* [Directions for this task] Reproduce nothing but the closing run of lines: the line with "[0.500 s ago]" and each line that follows it to the end of the data.

====== Information provided

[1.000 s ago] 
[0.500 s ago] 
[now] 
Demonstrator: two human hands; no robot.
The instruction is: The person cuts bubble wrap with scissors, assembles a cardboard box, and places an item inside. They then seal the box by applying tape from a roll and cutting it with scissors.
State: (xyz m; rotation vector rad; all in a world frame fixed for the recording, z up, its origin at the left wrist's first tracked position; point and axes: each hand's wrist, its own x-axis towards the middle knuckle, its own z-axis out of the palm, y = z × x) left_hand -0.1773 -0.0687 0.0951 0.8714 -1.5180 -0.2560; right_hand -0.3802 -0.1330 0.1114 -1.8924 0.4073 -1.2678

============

* [Result for this task]
[0.500 s ago] 
[now] 
Demonstrator: two human hands; no robot.
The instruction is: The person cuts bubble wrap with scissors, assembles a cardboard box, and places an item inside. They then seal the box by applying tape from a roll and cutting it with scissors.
State: (xyz m; rotation vector rad; all in a world frame fixed for the recording, z up, its origin at the left wrist's first tracked position; point and axes: each hand's wrist, its own x-axis towards the middle knuckle, its own z-axis out of the palm, y = z × x) left_hand -0.1773 -0.0687 0.0951 0.8714 -1.5180 -0.2560; right_hand -0.3802 -0.1330 0.1114 -1.8924 0.4073 -1.2678

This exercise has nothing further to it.